▸ DIRECTIONS: All lines from the one with "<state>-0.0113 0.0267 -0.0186" to the end of the listing below are to be transcribed exactly; both end lines are included, and no other lines are.

▸ TASK MATERIAL:

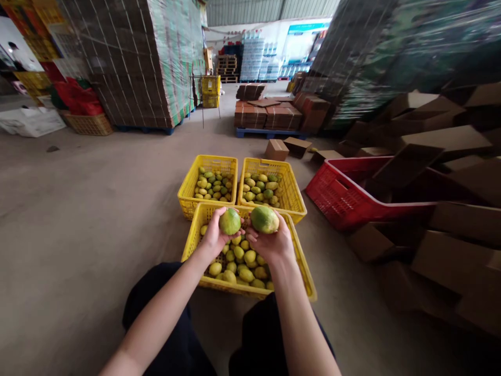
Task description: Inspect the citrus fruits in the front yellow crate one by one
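Note:
My left hand (214, 236) is closed around a round green lemon (230, 222). Beside it, my right hand (276, 241) cups a larger green-yellow lemon (264, 219), fingers curled under it. Both fruits are held up over the near yellow crate (305, 266), where many yellowish lemons (238, 253) lie loose. My forearms cover parts of that crate's sides. Just beyond stand two more yellow crates, the left crate (188, 194) and the right crate (295, 194), each partly filled with green and yellow lemons.
A red crate (336, 201) with cardboard in it stands to the right, amid a heap of cardboard boxes (454, 250). Flattened cartons (250, 116) lie on a blue pallet (270, 132) ahead. Tall wrapped stacks (125, 62) rise on both sides. My knees flank the near crate.

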Demonstrator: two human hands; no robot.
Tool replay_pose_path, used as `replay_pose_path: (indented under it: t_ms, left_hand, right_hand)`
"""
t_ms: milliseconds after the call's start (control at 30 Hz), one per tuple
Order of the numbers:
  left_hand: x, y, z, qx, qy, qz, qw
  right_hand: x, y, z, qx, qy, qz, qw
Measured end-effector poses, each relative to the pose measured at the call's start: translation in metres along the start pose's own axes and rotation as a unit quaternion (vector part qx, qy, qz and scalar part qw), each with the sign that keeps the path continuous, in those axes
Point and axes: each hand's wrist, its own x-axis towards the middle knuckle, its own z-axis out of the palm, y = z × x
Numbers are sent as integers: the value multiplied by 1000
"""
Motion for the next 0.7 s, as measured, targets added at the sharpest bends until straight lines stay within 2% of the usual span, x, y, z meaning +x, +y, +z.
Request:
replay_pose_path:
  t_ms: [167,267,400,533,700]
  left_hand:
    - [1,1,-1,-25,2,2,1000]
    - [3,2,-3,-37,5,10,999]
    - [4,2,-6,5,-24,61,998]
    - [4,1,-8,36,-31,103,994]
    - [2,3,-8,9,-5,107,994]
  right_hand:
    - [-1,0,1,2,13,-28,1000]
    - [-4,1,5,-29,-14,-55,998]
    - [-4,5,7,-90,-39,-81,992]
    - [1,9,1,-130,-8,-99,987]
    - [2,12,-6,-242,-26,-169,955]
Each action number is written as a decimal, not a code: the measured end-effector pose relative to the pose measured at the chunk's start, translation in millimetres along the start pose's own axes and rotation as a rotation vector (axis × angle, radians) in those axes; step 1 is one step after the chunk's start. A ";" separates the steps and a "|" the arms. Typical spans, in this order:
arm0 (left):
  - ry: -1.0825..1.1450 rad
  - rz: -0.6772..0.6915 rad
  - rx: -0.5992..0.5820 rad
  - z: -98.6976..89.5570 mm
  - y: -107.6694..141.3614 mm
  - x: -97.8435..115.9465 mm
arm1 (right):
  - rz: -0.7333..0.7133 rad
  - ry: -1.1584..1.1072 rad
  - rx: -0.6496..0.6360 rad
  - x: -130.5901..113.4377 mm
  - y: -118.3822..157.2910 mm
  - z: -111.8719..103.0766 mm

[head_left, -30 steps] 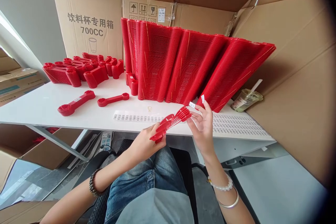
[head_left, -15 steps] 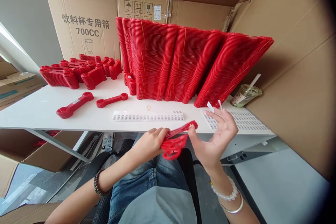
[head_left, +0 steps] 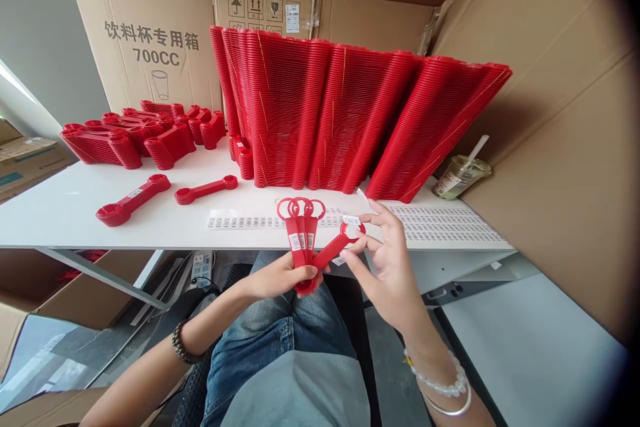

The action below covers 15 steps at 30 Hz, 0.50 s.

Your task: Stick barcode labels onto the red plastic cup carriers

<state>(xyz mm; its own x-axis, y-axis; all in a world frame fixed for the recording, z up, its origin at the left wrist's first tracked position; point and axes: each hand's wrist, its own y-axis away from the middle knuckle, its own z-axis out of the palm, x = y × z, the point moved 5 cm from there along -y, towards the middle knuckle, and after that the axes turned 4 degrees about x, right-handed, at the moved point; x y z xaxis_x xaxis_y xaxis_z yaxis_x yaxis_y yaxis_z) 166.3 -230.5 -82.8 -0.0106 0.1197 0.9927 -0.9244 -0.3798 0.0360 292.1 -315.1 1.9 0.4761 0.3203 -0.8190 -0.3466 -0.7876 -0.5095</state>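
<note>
My left hand [head_left: 285, 277] is closed round the lower ends of several flat red plastic strips [head_left: 301, 240], fanned out above the lap. Their upper ends are open rings, and small white barcode labels show on some. One more strip [head_left: 327, 253] points off to the right, away from the rest. At its ring end my right hand [head_left: 383, 257] has its fingers bent onto the ring. White labels cling to the right fingertips: one label [head_left: 351, 220] lies over the ring, another sticks up from a finger, and a third is near the thumb.
Tall stacks of red strips [head_left: 340, 113] stand at the back of the white table [head_left: 60, 210]. Smaller bundles [head_left: 170, 147] lie left, with two bundles in front. Label sheets [head_left: 445, 223] lie near the front edge. A drink cup [head_left: 460, 177] leans at right by cardboard walls.
The red strips have turned from lying sideways to a fan with rings upward. One strip now points apart to the right. My right hand has moved left and its fingers have come onto that strip's ring.
</note>
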 end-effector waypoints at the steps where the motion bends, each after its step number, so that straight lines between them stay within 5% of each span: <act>1: 0.038 -0.011 -0.005 1.1 0.2 -0.5 | 0.009 0.015 0.010 2.5 -0.2 2.2; 15: 0.091 -0.060 0.086 0.5 -5.2 -7.9 | 0.121 0.071 -0.009 37.5 -10.9 21.8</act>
<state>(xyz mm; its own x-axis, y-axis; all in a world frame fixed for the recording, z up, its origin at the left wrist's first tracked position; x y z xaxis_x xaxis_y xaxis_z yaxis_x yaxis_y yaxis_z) 171.4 -230.0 -90.8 0.0052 0.2257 0.9742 -0.8882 -0.4466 0.1082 296.0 -283.0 -29.0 0.4869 0.1847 -0.8537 -0.3983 -0.8229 -0.4052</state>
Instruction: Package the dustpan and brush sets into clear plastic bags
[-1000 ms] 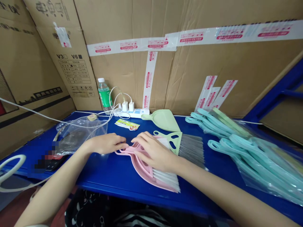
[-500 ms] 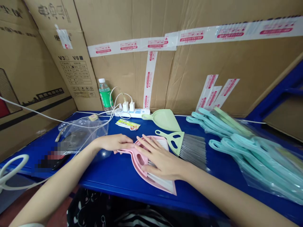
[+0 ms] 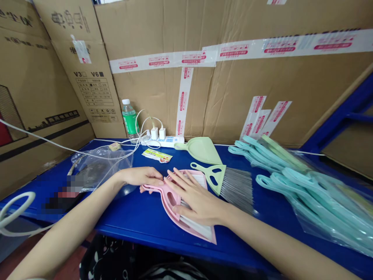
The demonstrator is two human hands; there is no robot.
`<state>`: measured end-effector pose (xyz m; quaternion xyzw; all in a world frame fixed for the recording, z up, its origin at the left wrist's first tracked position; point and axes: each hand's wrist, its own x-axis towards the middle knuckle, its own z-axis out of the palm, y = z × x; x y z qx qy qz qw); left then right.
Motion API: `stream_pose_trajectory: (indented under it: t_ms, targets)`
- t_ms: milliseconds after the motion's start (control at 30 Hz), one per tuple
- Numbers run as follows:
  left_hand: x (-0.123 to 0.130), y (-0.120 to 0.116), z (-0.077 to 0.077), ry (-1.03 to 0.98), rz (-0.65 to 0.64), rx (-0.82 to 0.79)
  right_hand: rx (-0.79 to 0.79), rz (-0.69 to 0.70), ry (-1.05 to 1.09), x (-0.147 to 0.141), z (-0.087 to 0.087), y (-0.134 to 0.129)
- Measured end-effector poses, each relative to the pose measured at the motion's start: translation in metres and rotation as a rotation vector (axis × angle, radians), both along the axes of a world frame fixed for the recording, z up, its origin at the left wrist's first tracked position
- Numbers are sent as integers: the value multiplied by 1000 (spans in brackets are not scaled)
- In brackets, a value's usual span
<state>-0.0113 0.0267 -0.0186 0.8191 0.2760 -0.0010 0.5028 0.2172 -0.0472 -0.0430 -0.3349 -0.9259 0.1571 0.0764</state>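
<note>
A pink dustpan lies on the blue table, its wide edge toward the right. Nested in it is a pink hand brush with white bristles. My left hand is closed around their stacked handles at the left end. Flat across the brush lies my right hand, fingers stretched out and spread, covering part of the brush head and bristles. Just beyond it are a light green brush with grey bristles and a light green dustpan; neither is touched by a hand.
Several turquoise brush-and-dustpan pieces in clear plastic lie at the right. At the back stand a power strip with chargers and a bottle. A snack packet, plastic bag and loose cables lie left. Cardboard walls the table.
The view has tilted slightly, so the scene sits a little lower. Both hands keep nearly the same places on the pink set, with the right hand shifted only very slightly.
</note>
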Motion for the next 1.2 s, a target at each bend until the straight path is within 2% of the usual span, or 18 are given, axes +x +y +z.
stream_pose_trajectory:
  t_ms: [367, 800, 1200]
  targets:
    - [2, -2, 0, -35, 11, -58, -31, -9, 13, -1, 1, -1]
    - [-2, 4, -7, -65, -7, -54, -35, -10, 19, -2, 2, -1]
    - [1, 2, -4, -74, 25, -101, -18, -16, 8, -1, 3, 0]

▸ RESULT:
<state>-0.0113 0.0267 -0.0186 0.8191 0.2760 -0.0010 0.5028 0.2172 -0.0472 -0.0430 -0.3349 -0.9259 0.1571 0.0764</state>
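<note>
A pink dustpan lies on the blue table, its wide edge toward the right. Nested in it is a pink hand brush with white bristles. My left hand is closed around their stacked handles at the left end. Flat across the brush lies my right hand, fingers stretched out and spread, covering part of the brush head and bristles. Just beyond it are a light green brush with grey bristles and a light green dustpan; neither is touched by a hand.
Several turquoise brush-and-dustpan pieces in clear plastic lie at the right. At the back stand a power strip with chargers and a bottle. A snack packet, plastic bag and loose cables lie left. Cardboard walls the table.
The view has tilted slightly, so the scene sits a little lower. Both hands keep nearly the same places on the pink set, with the right hand shifted only very slightly.
</note>
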Motion for the next 1.2 s, a target at each bend until the straight path is within 2% of the usual span, or 18 are given, axes +x +y +z.
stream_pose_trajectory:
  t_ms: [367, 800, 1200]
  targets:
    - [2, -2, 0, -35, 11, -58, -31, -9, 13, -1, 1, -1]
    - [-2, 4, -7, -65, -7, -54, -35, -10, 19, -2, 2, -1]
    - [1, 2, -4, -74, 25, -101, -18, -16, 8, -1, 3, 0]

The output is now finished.